Background Information on Nutritional Genomics Research
Atlanta Human Genomics - Personalized Medical Care

Personalized Holistic Medicine and Nutrition

Nutrigenomics Rationale

Nutrigenomics describes how food and food constituents influence the way our genes (DNA) are translated, via RNA (‘the messenger’ genes), into the proteins that make up our bodies.  The root cause effects of nutrition on health and disease cannot be diagnosed without a profound understanding of how nutrients act at a molecular and genetic level. The emergence and development of Nutrigenomics has been possible due to powerful developments in genetic research. Individual differences in genetics, or genetic variability, have an effect on metabolism and on phenotypes. With the progress in genetics, biochemical disorders with a high nutritional relevance are linked to a genetic origin. Common disorders like obesity, insulin resistance, high cholesterol and hypertension have their origin in metabolic genome variations.

Until recently, nutrition research concentrated on nutrient deficiencies and impairment of health. The advent of genomics now helps us understand how nutrients modulate gene and protein expression and ultimately influence cellular and organism metabolism. Nutrigenomics can be seen as the combination of molecular nutrition research and genomics applications.

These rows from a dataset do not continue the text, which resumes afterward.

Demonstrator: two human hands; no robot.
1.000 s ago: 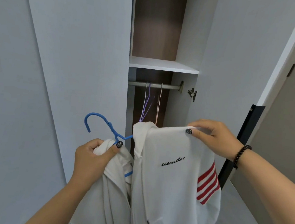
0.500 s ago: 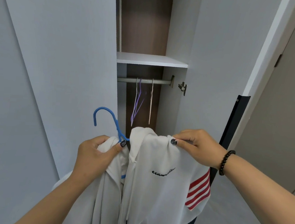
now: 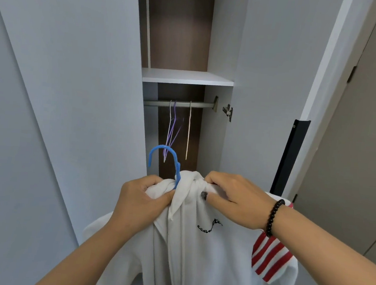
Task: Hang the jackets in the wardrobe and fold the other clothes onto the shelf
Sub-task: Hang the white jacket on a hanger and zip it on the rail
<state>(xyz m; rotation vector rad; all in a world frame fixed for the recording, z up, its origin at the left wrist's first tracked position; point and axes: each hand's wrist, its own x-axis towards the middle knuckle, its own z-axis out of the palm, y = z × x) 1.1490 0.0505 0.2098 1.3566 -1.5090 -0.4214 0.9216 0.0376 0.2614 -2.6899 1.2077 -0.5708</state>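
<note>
Head view: a white jacket (image 3: 207, 253) hangs in front of the open wardrobe (image 3: 75, 64), held up at its collar by both hands. The left hand (image 3: 140, 204) has its fingers curled round the left side of the collar, gripping the bunched cloth just below the neck of a blue hanger (image 3: 167, 161). The hanger's hook rises from between the two hands, open toward the left, and stands in front of the wardrobe's gap. The right hand (image 3: 234, 198) pinches the right side of the collar, thumb underneath and fingers folded over the top; a dark bead bracelet (image 3: 273, 218) sits on that wrist. The hands are close together, with the hood's edge and the hanger neck between them. The jacket's body drops below the hands toward the near edge, showing black script on the chest and red stripes on the right sleeve.

Farther in, a white shelf (image 3: 186, 77) crosses the wardrobe, and beneath it a metal rail (image 3: 179, 104) carries thin white and purple hangers (image 3: 174, 129). The jacket is below the rail and apart from it.
</note>
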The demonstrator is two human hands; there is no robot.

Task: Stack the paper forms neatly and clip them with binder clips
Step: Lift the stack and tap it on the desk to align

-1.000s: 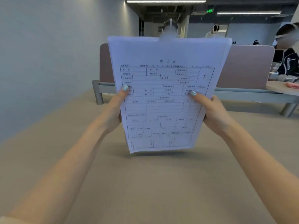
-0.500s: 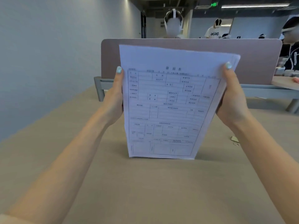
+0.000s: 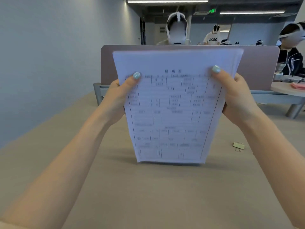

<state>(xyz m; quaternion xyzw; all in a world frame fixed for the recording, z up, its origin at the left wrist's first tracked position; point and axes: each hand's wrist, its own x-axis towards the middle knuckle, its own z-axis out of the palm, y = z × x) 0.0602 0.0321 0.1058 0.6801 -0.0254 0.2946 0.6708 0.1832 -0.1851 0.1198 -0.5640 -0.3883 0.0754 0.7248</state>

It provides insights into how nutrition works, allows comprehensive and deep phenotyping and the identification of early biomarkers for pre-disease states and allows to development of new nutritional strategies to keep people healthy and fit according to their individual needs.

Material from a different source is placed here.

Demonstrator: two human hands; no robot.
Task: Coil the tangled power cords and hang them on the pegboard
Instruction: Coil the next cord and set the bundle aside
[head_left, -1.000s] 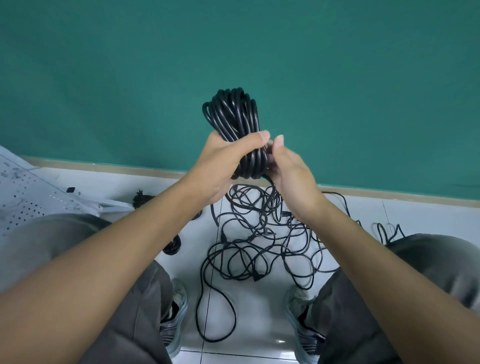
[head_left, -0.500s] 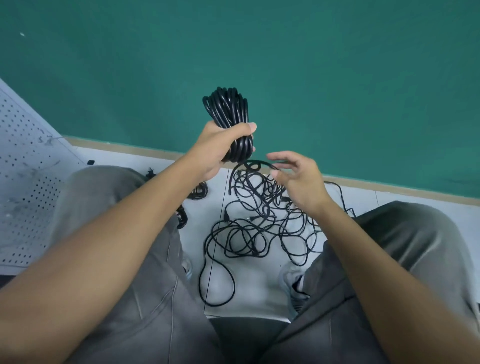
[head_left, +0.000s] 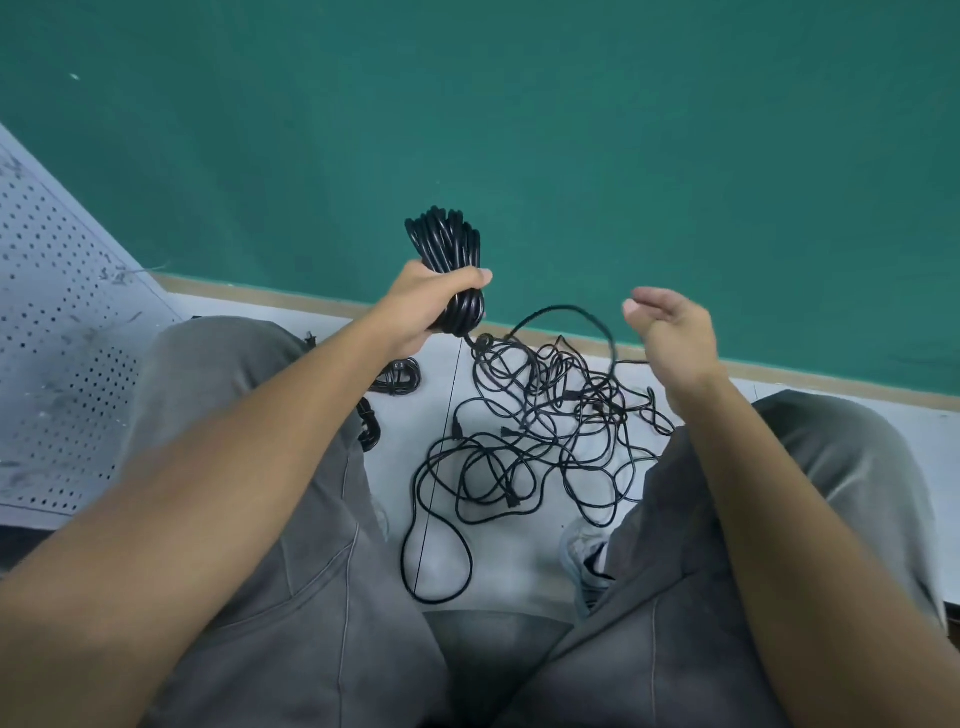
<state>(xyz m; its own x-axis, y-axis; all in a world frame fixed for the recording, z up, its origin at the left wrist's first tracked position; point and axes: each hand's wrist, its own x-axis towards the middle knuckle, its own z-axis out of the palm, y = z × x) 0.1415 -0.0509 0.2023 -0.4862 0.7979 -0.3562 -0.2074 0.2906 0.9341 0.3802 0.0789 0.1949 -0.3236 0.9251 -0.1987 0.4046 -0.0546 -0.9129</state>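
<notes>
My left hand (head_left: 423, 306) grips a tight coil of black power cord (head_left: 447, 244), held upright in front of the green wall. From the coil's bottom a loose strand (head_left: 563, 309) arcs to the right and runs into the underside of my right hand (head_left: 670, 332). That hand is raised with its upper fingers loosely curved, and its hold on the strand is mostly hidden. The rest of the cord lies as a tangled heap (head_left: 535, 431) on the white floor between my knees. The grey pegboard (head_left: 57, 332) leans at the left.
Two small coiled black cords (head_left: 397, 376) lie on the floor beside my left knee. My grey-trousered legs (head_left: 249, 467) flank the heap, and a shoe (head_left: 584, 551) shows near the right leg. A wooden baseboard (head_left: 779, 371) runs along the green wall.
My right hand left the coil and drew to the right, pulling a strand out into an arc. The left hand and coil dropped slightly. The view tilted, showing more pegboard.
</notes>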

Typical Conditions relevant to Nutrigenomics therapies

Methylation Pathway analysis to help proper metabolic functioning (Nutrigenomics)

  • Fibromyalgia (chronic muscle aches)
  • Brain Fog
  • Chronic fatigue and decreased energy levels
  • Problem with sleep and mood
  • Elevated homocysteine levels
  • High Blood Pressure
  • Issues with heart function

Metabolic Genetics

  • Body processing of fats, proteins and carbohydrates

Mitochondrial disorders, genetic drivers and possible medications

  • Diabetes
  • Anemia, Dementia, Hypertension, Neurodevelopmental disorders


The first patient visit comprises of a discussion with the doctor on current symptoms and / or potential concerns based on family history. Also discussed will be traditional medicines and therapies that have been attempted or in progress and the history of outcomes from these efforts. The physician will order a customized test panel to provide a genetic evaluation and diagnosis if there is a high probability of effective therapies using medication, diet and nutritional supplements.

Follow up visits will discuss the results of this testing and prescribe a personalized set of medication as well as nutritional recommendations, and hormonal therapies. A follow up appointment for testing to ensure efficacy may be suggested at this time. We will only continue with therapies and testing only as long as the efficacy analysis points to positive outcomes. Lack of progress, for whatever reason, will result in discontinuing our testing and therapies. We are committed to being an Accountable Care medical service in both resolving current chronic conditions as well as minimizing early onset of diseases.